Olick's work has played a major role in reviving the concept of "collective memory."[1] As Olick and his colleagues have documented,[2] the concept has a long history, but is most commonly traced back to Maurice Halbwachs, a student of Émile Durkheim. Olick's early work sought to transcend debates between instrumentalist and functionalist approaches to memory, positing instead that collective memory is an ongoing process of meaning-making through time.[3]

His empirical work focuses on Holocaust memory in postwar Germany, tracing the ways in which state leaders grapple with the difficult legacy of the Nazi past. He not only traces representations of the Holocaust in state rhetoric, but also builds on Mikhail Bakhtin to develop a dialogical approach to memory by examining the ways in which later moments in the discourse respond to earlier moments. In other words, commemorations are not merely discrete events, but instead attempts to come to terms with the past that are "structured in dialogue with each other and with the past," in which speakers draw upon the limited set of symbolic and rhetorical "resources...at their disposal."[4] As Olick puts it: "Combining insights from the linguistic philosopher J. L. Austin and from Karl Marx, I was motivated by the analytical principle that people do things with words, but not in circumstances of their own choosing."[5]

At a theoretical level, one of Olick's key contributions within memory studies is the distinction between "collective" and "collected" memory.[6] While studies of "collected" memory examine "the aggregated individual memories of members of a group," studies of "collective" memory turn to "collective phenomena sui generis"—representations of the past that exist outside the confines of individual minds (e.g., memorials, speeches).[7]

Historically, Olick identifies a shift in the underlying principles of political legitimation on the global stage. While state rhetoric once overwhelmingly focused on heroic commemorations of glorious pasts, states now increasingly must confront their own atrocities and misdeeds in order to establish or maintain legitimacy. Olick refers to this transformation as the rise of the "politics of regret."[8]

Cultural Sociology and Sociological Theory

Olick is also a key figure in contemporary cultural sociology and sociological theory. His work on collective memory has been integral in the turn toward structuralist, hermeneutic, and semiotic approaches within the sociological study of culture.[9] Such perspectives reject the tendency to conceptualize culture in subjective terms, arguing instead that culture ought to be understood as inter-subjective or objective. Taking inspiration from these perspectives, but also moving beyond them, Olick draws on Mikhail Bakhtin, Norbert Elias, and Pierre Bourdieu to formulate a "process-relational" approach to culture.[10] Collective representations, he suggests, must not be reified or hypostatized, but instead seen as processes structured through ongoing practices.

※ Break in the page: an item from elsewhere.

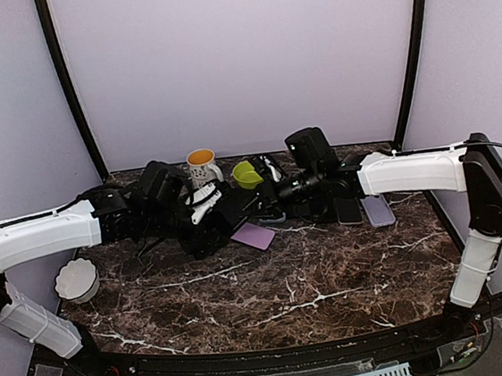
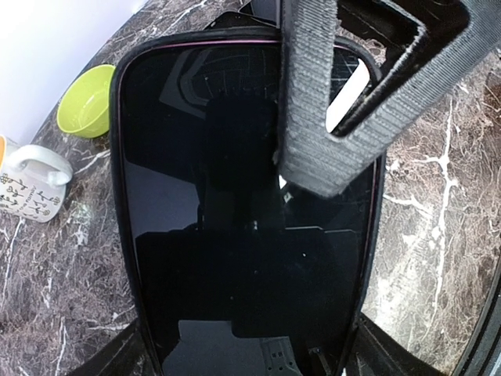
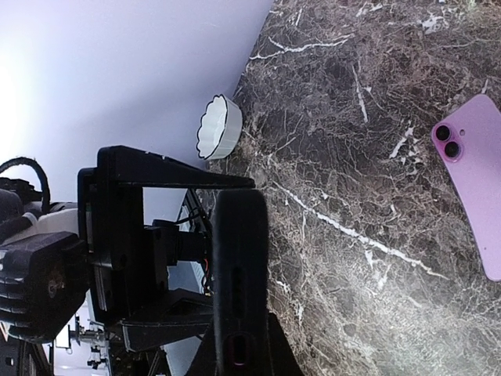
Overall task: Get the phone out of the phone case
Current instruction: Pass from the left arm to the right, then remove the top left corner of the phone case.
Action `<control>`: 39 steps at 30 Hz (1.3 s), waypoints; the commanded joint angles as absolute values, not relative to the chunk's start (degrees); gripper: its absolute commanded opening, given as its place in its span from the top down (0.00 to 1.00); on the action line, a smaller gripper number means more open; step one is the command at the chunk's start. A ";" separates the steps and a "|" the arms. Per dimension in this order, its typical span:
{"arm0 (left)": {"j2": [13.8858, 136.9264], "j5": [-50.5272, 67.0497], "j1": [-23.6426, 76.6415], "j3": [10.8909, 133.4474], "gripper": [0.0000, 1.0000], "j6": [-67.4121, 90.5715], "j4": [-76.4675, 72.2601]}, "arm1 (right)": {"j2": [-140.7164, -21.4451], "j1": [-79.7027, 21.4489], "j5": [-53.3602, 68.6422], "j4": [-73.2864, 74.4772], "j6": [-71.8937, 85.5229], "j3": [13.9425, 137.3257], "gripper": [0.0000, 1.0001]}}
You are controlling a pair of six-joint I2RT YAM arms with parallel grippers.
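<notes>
**Fingers, left** (image 2: pixel 380 352): spread wide and set against the two long sides of the phone case (image 3: pixel 239 251) near its lower end. The spread matches the width of the case, so this reads as a hold and not idle opening. Purpose, as judged: to brace the item clear of the tabletop (image 1: pixel 290 301) while the other arm works on it.

**Fingers, right** (image 2: pixel 309 102): drawn together to a thin pinch at the upper right corner of the case, with one grey pad lying across the glass. The opposing pad is hidden behind. Whether the pinch takes the case lip alone or case and handset together cannot be told.

**Phone** (image 2: pixel 235 235): dark screen facing the left wrist camera, seated in the case with a pink rim showing round its edge. It hangs in the air between the two arms, over the back of the tabletop. Not yet out.

**Step in hand, as judged:** working a corner of the case away from the phone; opposed grips suit that.

**Other items:**
- mug (image 1: pixel 202 164) and green bowl (image 1: pixel 248 174), behind
- white fluted bowl (image 1: pixel 76 280), at left
- lilac handset or case (image 1: pixel 254 235), lying flat beneath the arms
- a dark handset (image 1: pixel 349 209) and a pale one (image 1: pixel 378 210), at right
</notes>
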State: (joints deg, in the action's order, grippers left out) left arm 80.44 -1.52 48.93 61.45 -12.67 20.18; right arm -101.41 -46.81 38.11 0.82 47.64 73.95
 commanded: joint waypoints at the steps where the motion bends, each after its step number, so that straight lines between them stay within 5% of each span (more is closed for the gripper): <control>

Olick's translations of Theodor W. Adorno’s Group Experiment and Guilt and Defense (with Andrew Perrin) have not only made this material available to English-speaking readers for the first time, but also complicated and challenged received narratives about Adorno’s relationship to empirical sociology. Thus, these works have significant implications for both intellectual history and sociological theory.

Translations of Olick's work have appeared in Chinese, Japanese, Korean, German, Italian, Spanish, Estonian, Hungarian, Polish, and Russian.

Key Publications

Books

  • States of Memory: Continuities, Conflicts, and Transformations in National Retrospection (ed.). (Durham, NC: Duke University Press, 2003).
  • In the House of the Hangman: The Agonies of German Defeat, 1943–1949. (Chicago: University of Chicago Press, 2005).
  • The Politics of Regret: On Collective Memory and Historical Responsibility. (New York: Routledge, 2007).
  • The Collective Memory Reader (ed.). (New York: Oxford University Press, 2011), with Vered Vinitzky-Seroussi and Daniel Levy.
  • The Sins of the Fathers: Germany, Memory, Method (Chicago: University of Chicago Press, 2016).

Translations

  • Theodor W. Adorno, Guilt and Defense: On the Legacies of National Socialism in Postwar Germany. (Cambridge, MA: Harvard University Press, 2010). Edited, translated, and introduced by Jeffrey K. Olick and Andrew J. Perrin.
  • Theodor W. Adorno and Friedrich Pollock, Group Experiment and Other Writings: The Frankfurt School on Public Opinion in Postwar Germany. (Cambridge, MA: Harvard University Press, 2011). Edited, translated, and introduced by Andrew J. Perrin and Jeffrey K. Olick.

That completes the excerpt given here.